The floor I worked on had fantastic nurses. The patient population was difficult and ratios were at times insane - ICU Stepdown, five patients, some total care, many on drips, including cardiac titrations and DKA patients on an insulin drip, CIWA patients, almost all on telemetry, TBIs and fresh traumas, spinal surgeries and new paraplegics, etc etc. About 36 beds on the floor, you'd have two techs the vast majority of the time It was NUTS. That being said, the individuals definitely had good intentions, were good nurses and we worked hard together to make it work. the techs were exhausted and often bitter. On Sundays we would run out of supplies due to them not allowing restocking on the weekends and if you didn't hire in at the pay rate you were hoping for, you would realize that pay almost never goes up.
I hated HCA, but I dearly loved my floor. I learned a lot. But yeah - they never turned patients away. EVER. We were chronically understaffed.
Crash_Cart
446 Posts
9 hours ago, not.done.yet said:Then a new manager came along and suddenly there was money for all sorts of things. There is heavy emphasis on controlling costs and their bonuses came from that.
Then a new manager came along and suddenly there was money for all sorts of things. There is heavy emphasis on controlling costs and their bonuses came from that.
The practice of encouraging reductions in nursing care in exchange for bonus payments for management staff is unethical.

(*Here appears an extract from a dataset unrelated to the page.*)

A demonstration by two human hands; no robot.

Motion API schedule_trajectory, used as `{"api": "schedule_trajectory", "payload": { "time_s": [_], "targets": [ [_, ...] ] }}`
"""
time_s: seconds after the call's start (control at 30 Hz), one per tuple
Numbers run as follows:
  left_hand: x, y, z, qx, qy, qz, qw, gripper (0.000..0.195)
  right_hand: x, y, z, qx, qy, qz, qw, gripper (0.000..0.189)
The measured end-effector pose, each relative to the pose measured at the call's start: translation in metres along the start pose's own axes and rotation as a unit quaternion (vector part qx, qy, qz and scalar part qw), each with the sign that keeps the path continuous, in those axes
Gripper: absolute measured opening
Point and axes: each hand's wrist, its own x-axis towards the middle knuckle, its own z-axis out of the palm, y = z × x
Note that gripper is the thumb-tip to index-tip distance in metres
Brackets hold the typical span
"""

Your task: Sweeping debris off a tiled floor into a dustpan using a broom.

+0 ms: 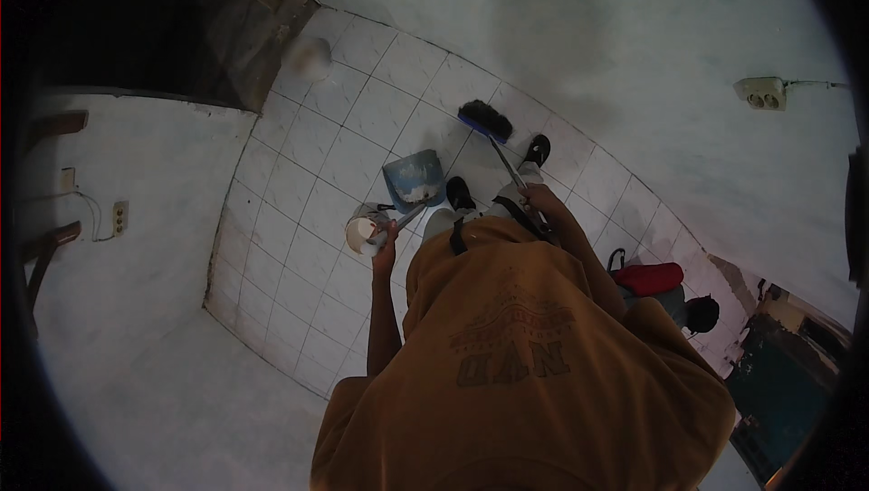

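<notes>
My left hand (385, 247) is closed around the grey handle of a blue dustpan (412, 179), which lies low over or on the white floor tiles with pale debris in it. In my right hand (541, 199) is the metal-coloured handle of a broom (485, 120) with a dark-bristled head and a blue edge. The broom head is on the tiles, beyond my feet and to the right of the dustpan. Beside the dustpan handle, partly behind my left hand, stands a light-coloured bucket (360, 234); its contents cannot be made out.
My dark shoes (459, 194) stand between dustpan and wall. A blurred whitish round thing (309, 58) is near the dark doorway. At the right, another person (669, 297) with a red item is low near the wall. Wall sockets (766, 93) and wooden brackets (58, 240) are on the walls.
</notes>
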Motion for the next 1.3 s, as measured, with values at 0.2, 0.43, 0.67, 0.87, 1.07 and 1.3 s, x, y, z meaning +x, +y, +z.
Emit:
{"api": "schedule_trajectory", "payload": {
  "time_s": [0.2,0.43,0.67,0.87,1.07,1.3],
  "targets": [
    [0.002,0.005,-0.008,0.082,-0.091,0.125,0.984,0.013,-0.001,0.002,-0.001,0.020,0.011,0.006,1.000,0.022],
    [-0.013,-0.006,-0.001,0.069,-0.127,0.158,0.977,0.008,0.003,0.004,-0.003,-0.030,0.009,-0.009,0.999,0.025],
    [-0.022,-0.005,0.003,0.013,-0.090,0.150,0.984,0.008,-0.004,-0.005,0.004,-0.044,0.034,0.004,0.998,0.024],
    [-0.018,0.000,0.005,0.010,-0.082,0.206,0.975,0.005,-0.004,-0.008,0.003,-0.027,0.005,0.029,0.999,0.022],
    [-0.015,0.003,0.000,0.058,-0.077,0.201,0.975,0.005,-0.007,-0.008,0.004,0.001,0.012,0.027,1.000,0.023],
    [-0.015,-0.002,-0.005,0.049,-0.075,0.174,0.981,0.004,-0.009,-0.012,0.007,-0.030,0.001,0.007,1.000,0.024]
  ]
}}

I suspect any paying customers of the facility wouldn't be pleased to hear their care is being compromised at this self serving expense.
I wonder what the governor of the state feels about this practice that's diminishing the healthcare services the public is receiving?
MSO4foru, ADN
111 Posts
My facity was recently bought by HCA. There is very notable difference in staffing and care supplies. I forget exact number in profit they made last year but it is way up there in Billions.

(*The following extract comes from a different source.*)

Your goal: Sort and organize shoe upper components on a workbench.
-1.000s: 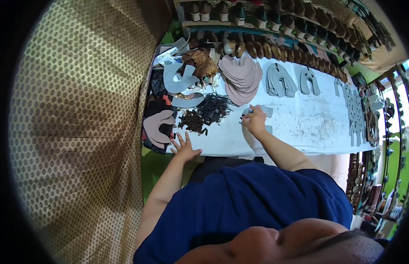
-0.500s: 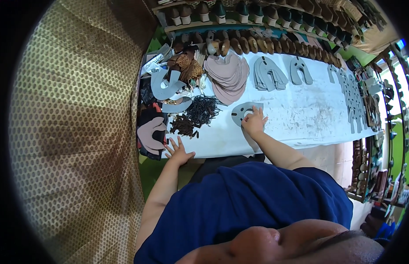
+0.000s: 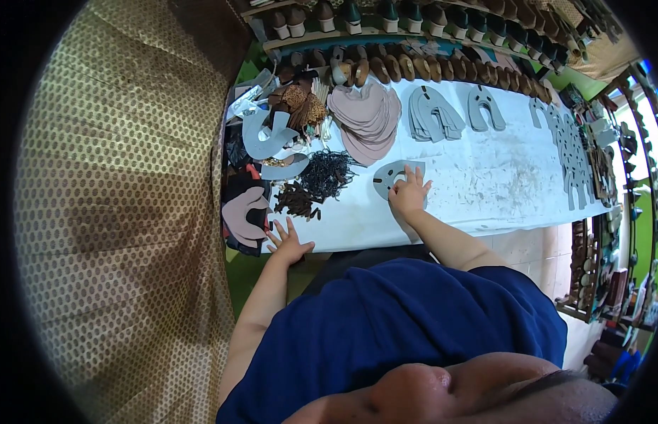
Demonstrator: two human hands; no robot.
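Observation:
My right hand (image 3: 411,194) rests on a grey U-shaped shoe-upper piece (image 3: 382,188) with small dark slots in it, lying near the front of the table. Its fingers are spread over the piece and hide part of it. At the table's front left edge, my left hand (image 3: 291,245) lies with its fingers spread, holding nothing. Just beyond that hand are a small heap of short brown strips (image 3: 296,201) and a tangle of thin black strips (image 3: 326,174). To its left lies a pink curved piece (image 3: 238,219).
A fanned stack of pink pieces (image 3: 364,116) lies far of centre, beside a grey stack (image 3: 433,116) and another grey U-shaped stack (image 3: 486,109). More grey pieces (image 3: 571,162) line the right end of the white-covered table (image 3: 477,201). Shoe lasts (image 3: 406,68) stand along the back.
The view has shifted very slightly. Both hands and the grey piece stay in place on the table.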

5 minutes ago, MSO4foru said:My facity was recently bought by HCA. There is very notable difference in staffing and care supplies. I forget exact number in profit they made last year but it is way up there in Billions.
47 Billion give or take a few 100 nurses annual salaries.
Corey Narry, MSN, RN, NP
8 Articles; 4,452 Posts
Nah, HCA's been voted world's most ethical corporation for 10 years in a row. ?...https://investor.hcahealthcare.com/press-release/hca-healthcare-named-worlds-most-ethical-company-10th-consecutive-year
Snatchedwig, BSN, CNA, LPN, RN
427 Posts
5 hours ago, juan de la cruz said:Nah, HCA's been voted world's most ethical corporation for 10 years in a row. ?...https://investor.hcahealthcare.com/press-release/hca-healthcare-named-worlds-most-ethical-company-10th-consecutive-year
I worked at the local HCA hospital.... It sucked. Too long to write.

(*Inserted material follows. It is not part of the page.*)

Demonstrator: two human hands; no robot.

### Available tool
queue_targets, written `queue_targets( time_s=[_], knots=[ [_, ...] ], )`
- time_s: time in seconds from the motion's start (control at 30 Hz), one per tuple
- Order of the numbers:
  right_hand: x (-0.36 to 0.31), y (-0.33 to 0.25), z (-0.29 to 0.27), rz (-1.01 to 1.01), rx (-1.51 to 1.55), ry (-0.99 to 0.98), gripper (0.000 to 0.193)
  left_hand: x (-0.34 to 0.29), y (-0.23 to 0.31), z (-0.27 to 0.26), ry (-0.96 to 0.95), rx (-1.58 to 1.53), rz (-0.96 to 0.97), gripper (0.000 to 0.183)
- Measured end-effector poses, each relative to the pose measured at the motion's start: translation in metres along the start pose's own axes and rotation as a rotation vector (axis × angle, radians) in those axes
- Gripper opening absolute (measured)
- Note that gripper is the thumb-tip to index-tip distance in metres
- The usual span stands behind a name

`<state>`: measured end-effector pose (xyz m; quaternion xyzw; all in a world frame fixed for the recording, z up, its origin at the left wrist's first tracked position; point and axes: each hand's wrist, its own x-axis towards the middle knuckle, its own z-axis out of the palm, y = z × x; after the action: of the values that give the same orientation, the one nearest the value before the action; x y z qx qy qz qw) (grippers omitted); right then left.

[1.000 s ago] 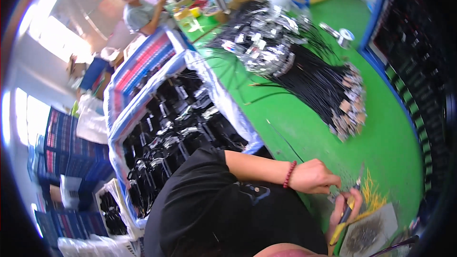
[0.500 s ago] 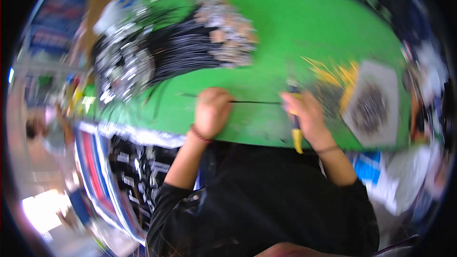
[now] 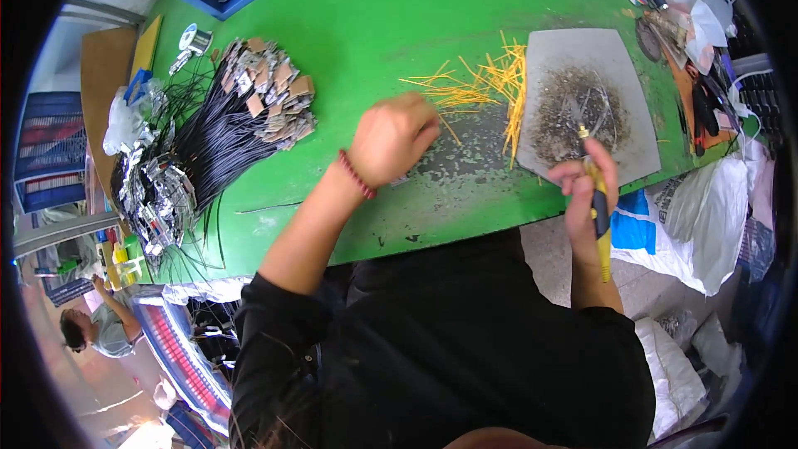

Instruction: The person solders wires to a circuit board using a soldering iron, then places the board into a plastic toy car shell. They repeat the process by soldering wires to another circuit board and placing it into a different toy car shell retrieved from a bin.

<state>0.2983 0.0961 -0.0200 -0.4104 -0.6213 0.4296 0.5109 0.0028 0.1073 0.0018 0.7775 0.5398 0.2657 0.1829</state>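
My left hand [image 3: 392, 140], with a red beaded bracelet at the wrist, is closed over the middle of the table; what its curled fingers hold, if anything, is hidden. My right hand [image 3: 588, 187] grips a slim pen-shaped tool [image 3: 600, 216] with a yellow and black handle and brass-coloured collar. Its metal tip points away from me, over the grey board [image 3: 636, 150], whose middle bears dark debris and bits of wire. Thin yellow strips [image 3: 478, 87] lie loose between my left hand and the board. Left of my forearm, a thin dark wire [image 3: 266, 209] rests on the table.
A big bundle of black cables [image 3: 220, 133] with tan and silver ends covers the left of the green table [image 3: 382, 25]. Behind it stands a wire spool [image 3: 195, 38]. Tools [image 3: 705, 108] and plastic bags crowd the right edge. Another person [image 3: 104, 324] is far left.
The black wire stretched between my hands no longer shows there. My left hand has moved right and away from me; my right hand has shifted right with the tool. The view has turned.
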Motion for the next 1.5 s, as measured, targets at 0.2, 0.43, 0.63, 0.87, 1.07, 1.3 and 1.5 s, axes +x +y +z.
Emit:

7 hours ago, juan de la cruz said:Nah, HCA's been voted world's most ethical corporation for 10 years in a row. ?...https://investor.hcahealthcare.com/press-release/hca-healthcare-named-worlds-most-ethical-company-10th-consecutive-year
Sounds like they need all the propaganda they can get. ?
12 hours ago, Snatchedwig said:I worked at the local HCA hospital.... It sucked. Too long to write.
On 8/10/2019 at 4:53 PM, juan de la cruz said:Nah, HCA's been voted world's most ethical corporation for 10 years in a row. ?...https://investor.hcahealthcare.com/press-release/hca-healthcare-named-worlds-most-ethical-company-10th-consecutive-year
Voted by their shareholders? How precious.